Ms THEOPHANOUS (Northcote): The year 2020 has not been an ordinary year.
Collectively, our state, our nation and indeed our world are facing the most extraordinary and far-reaching challenge we ever have faced.
No Victorian has been left unimpacted by the coronavirus pandemic.
One day in the future we may look back on this year—reflect on it, analyse it, come to terms with it.
But right now, we are living it.
Right now, lives and livelihoods are on the line.
We must prioritise the health and safety of Victorians, and that means making the investments necessary to fight the pandemic and to restore our economy.
This bill provides some measure of certainty in a hugely uncertain time.
Over the coming months we will need to be agile and prepared to respond to the health and economic emergencies that are still evolving.
That means using the strength of our economic position and leveraging it to our best advantage.
Victoria was in a strong position before the coronavirus: a surplus for the 2019–20 budget year was projected, the 12th Labor surplus in a row, and our AAA credit rating was affirmed by both Moody’s and S & P.

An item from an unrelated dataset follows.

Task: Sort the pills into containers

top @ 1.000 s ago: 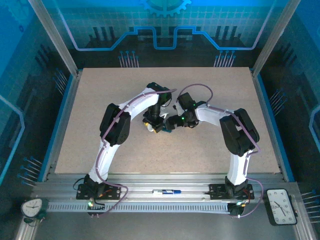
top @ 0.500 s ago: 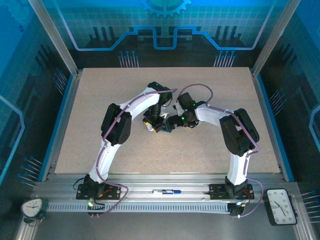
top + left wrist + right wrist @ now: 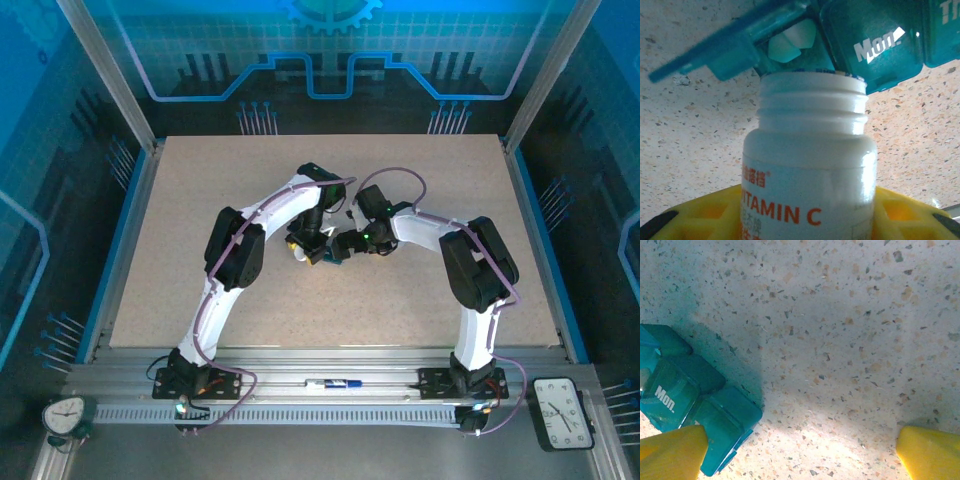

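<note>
Nothing of note has shifted since the earlier frames: both arms keep the same poses, wrists meeting at mid-table. Item one, table [image 3: 200, 200]: speckled beige top, arms bolted at its 6 o'clock edge. Item two, left arm [image 3: 235, 255]: rises from 7 o'clock and bends inward to the centre. Item three, right arm [image 3: 470, 265]: rises from 5 o'clock and bends inward likewise. Item four, left gripper [image 3: 312, 250]: yellow fingers [image 3: 695, 215] clamped on either side of the bottle's body. Item five, right gripper [image 3: 800, 455]: jaws spread wide with bare table between them, one yellow finger [image 3: 670, 450] at 7 o'clock in its wrist view just beside the pill box corner; whether it touches cannot be told. Item six, bottle [image 3: 810, 165]: white plastic, uncapped, orange "VITAMIN C" lettering, threaded mouth pointing to 12 o'clock in the left wrist view and set right at the box's open compartment. Item seven, pill box [image 3: 875, 45]: dark teal strip lying on the table at centre, one cell marked "Mon.", seen at 8 o'clock from the right wrist. Item eight, lid [image 3: 715, 55]: teal flap swung open toward 10 o'clock. Item nine, pill [image 3: 790, 42]: white, lying in the open compartment just above the bottle mouth.
</note>
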### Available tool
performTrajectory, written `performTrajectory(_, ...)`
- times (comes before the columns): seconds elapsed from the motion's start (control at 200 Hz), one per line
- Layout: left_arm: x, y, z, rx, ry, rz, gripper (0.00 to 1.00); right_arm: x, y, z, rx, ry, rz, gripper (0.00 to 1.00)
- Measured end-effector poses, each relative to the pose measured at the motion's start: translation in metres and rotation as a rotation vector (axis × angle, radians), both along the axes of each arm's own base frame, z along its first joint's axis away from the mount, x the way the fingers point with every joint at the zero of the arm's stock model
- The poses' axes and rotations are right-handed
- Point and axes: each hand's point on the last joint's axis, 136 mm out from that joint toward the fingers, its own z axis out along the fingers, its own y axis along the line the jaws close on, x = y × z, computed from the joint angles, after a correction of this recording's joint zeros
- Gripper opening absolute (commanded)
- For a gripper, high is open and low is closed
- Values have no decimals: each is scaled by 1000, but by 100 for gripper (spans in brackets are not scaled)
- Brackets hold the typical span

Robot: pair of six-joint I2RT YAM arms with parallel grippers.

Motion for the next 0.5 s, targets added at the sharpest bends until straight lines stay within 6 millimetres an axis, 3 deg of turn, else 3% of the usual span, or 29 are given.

This means we are in a strong position to take the unprecedented action needed to get us through this pandemic.
In good times, government’s role should be to generate opportunity and harness our potential. More critically, governments must be there when things go wrong.
What is clear in all of this is how important it is to have governments that place fundamental value in social safety nets, in a properly funded health system, in workers rights, in the opportunity afforded by education, in the right to safety and in economic security.

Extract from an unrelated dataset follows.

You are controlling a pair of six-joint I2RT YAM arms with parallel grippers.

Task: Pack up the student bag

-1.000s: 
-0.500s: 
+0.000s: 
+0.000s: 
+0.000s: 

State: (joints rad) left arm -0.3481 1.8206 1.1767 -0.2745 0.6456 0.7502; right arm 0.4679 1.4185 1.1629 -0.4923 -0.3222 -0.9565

Those are the things that Labor has always fought for. They are more important now than ever.
And what has been laid bare by the coronavirus is the importance of leadership—trusted leadership.

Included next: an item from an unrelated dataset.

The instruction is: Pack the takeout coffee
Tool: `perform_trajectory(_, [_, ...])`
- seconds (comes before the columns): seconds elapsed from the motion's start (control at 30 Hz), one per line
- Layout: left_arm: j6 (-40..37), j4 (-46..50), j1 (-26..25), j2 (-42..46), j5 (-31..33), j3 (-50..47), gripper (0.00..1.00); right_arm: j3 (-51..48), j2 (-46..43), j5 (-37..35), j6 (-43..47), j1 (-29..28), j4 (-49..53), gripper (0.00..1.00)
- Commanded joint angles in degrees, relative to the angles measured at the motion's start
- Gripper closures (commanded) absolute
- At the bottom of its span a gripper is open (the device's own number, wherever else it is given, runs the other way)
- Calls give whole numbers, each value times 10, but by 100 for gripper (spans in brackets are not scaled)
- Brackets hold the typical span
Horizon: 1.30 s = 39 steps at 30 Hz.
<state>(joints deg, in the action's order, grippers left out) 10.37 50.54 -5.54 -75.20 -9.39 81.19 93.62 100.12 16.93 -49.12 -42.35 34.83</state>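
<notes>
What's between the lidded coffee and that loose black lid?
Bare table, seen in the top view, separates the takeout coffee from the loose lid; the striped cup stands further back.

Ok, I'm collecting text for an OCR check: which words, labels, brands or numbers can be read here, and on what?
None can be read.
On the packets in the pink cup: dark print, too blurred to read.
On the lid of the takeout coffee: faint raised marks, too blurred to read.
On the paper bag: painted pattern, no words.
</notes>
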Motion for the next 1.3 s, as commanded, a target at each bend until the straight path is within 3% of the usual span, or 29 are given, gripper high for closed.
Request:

Through moments of crisis we see trust tested—and here in Victoria, not just through the pandemic but through the horrors of the bushfire season, we have seen it well and truly pass the test.
In Victoria we have seen a government that has acted decisively, and in return we have seen a community that has answered the call.
Victorians have made tough, heartbreaking decisions to practice social distancing in order to protect their families, their friends, their neighbours, their loved ones—and people they do not know at all.
Businesses and livelihoods have suffered.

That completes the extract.